Interesting. My completely uninformed assumption is diametrically opposite to
that. I'm guessing there's not much sophisticated de-dup going on, and _way_
more of the diskspace on MegaUpload is probably various bit-wise different
rips of the same smallish set of Hollywood blockbusters. And while I agree the
long tail suggests there's almost certainly lots of people out there with lots
on non-mpaa-copyright encumbered files - I'd be quite surprised to find the
area under the "long tail" was withing 2 or 3 orders of magnitude of the "fat
head" occupied by all the copies of all the dvd rips and broadcast tv
recordings.

I wonder if there's any believable data anywhere to see whether I'm wrong?

(Note: I've got a non-US-centric view of this too, here in Australia internet
connection plans lag behind the US in terms of speed and bandwidth caps, so
even though I've got friends who generate lots of GoPro footage for example,
but they'll in general be storing them on locally attached harddrives, not
trying to push gigabytes of raw data out into "the cloud". That might explain
why I make tghe possibly-incorrect assumptions that I do…)

------
orbitingpluto
In civil or criminal asset forfeiture, the state can conceivably confiscate
property if used for or if it enables a crime. In some jurisdictions it
doesn't even matter if the owner of the property and the criminal have really
nothing to do with each other. (i.e. Your stolen SUV was used to rob a liquor
store.)

Also, the government could have probably seized everything anyway as evidence.
The problem with that is setting up that much rack space and network
infrastructure isn't cheap.

That's Carpathia's basis for compensation. They are providing a service to the
government. Seems like a no-brainer.

------
VikingCoder
Help me out with the math here:

1 terabyte costs them $128.41 per year, right?

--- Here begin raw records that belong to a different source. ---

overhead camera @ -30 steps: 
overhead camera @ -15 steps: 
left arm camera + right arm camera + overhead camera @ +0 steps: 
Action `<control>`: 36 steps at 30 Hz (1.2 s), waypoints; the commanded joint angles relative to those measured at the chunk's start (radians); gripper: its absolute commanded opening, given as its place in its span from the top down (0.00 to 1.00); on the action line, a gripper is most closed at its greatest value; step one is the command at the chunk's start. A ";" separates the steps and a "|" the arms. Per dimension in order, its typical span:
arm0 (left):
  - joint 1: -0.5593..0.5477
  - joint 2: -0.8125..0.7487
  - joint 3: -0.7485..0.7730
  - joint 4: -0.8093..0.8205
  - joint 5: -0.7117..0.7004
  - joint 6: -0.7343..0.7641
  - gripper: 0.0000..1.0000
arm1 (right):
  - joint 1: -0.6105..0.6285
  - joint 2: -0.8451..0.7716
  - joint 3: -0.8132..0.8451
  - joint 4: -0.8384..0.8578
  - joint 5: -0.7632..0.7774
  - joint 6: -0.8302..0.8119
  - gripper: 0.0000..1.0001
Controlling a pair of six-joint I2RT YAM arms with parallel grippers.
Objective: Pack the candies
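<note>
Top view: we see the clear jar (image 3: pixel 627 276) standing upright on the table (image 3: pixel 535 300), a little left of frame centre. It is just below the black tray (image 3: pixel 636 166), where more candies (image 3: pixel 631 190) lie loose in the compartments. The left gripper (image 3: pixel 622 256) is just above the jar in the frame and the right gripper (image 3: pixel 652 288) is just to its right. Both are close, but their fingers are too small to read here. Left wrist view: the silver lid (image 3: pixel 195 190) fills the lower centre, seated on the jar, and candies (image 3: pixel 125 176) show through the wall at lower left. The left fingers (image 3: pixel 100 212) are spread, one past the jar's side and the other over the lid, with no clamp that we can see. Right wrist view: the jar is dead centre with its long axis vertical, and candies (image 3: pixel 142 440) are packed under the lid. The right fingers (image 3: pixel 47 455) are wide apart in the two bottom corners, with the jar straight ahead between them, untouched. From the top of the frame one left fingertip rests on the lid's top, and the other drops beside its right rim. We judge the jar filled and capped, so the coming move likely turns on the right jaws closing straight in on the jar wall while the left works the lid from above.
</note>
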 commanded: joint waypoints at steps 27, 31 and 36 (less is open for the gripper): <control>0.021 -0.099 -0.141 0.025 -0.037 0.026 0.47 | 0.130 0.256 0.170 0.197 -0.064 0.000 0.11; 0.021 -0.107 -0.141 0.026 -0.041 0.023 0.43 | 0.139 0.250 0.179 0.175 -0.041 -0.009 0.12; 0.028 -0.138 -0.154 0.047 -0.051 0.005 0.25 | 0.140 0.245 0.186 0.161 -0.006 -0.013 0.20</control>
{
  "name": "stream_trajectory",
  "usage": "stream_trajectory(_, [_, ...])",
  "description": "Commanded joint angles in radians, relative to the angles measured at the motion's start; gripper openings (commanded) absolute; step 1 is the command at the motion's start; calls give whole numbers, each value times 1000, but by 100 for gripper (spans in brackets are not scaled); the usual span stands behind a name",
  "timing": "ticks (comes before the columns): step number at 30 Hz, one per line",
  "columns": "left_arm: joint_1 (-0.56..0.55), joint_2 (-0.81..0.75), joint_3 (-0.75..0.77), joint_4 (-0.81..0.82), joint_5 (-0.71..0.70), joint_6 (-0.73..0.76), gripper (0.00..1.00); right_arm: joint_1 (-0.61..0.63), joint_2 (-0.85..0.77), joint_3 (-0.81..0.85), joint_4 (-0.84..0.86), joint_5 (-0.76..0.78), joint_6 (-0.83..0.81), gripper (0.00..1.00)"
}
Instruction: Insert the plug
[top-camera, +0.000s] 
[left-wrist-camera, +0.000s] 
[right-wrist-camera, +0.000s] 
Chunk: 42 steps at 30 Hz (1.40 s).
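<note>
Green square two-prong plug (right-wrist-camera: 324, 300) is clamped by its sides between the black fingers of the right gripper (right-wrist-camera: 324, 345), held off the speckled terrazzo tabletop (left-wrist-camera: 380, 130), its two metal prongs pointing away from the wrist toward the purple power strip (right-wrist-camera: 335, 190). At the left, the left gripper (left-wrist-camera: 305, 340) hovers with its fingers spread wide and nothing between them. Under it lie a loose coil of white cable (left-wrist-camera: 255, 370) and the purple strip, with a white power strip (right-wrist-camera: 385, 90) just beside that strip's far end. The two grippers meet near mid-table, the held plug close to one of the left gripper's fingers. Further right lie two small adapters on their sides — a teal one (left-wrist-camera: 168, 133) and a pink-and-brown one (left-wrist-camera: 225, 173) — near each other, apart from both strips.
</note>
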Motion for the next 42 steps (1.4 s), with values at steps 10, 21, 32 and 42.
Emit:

Amazon S3 would cost them roughly $444 per year, if they were using the
Reduced Redundancy Storage.

The cheapest HD that I see on pcpartpicker (in terms of Price/GB) is the
Western Digital Caviar Green 2.5 TB (5400 RPM) for $135.43, which is
$0.054/GB. That's $54.17 per TB.

If you want a single backup, that's $108.34 per TB. Two backups (3 copies of
each file), is $162.51 per TB.

So, if I'm doing this right, as long as their HDs last at least 15 months, on
average, they have triple-redundancy, and the cheapest price ratio for
consumer hardware. And I'm not even counting their power, network, cooling, or
puny humans to maintain it all. That means their HDs, if they were made out of
the cheapest parts I could find, would have to last significantly longer than
15 months, on average.

They're actually doing really good on price, if you ask me.

Or am I missing something obvious, or doing the math horribly wrong?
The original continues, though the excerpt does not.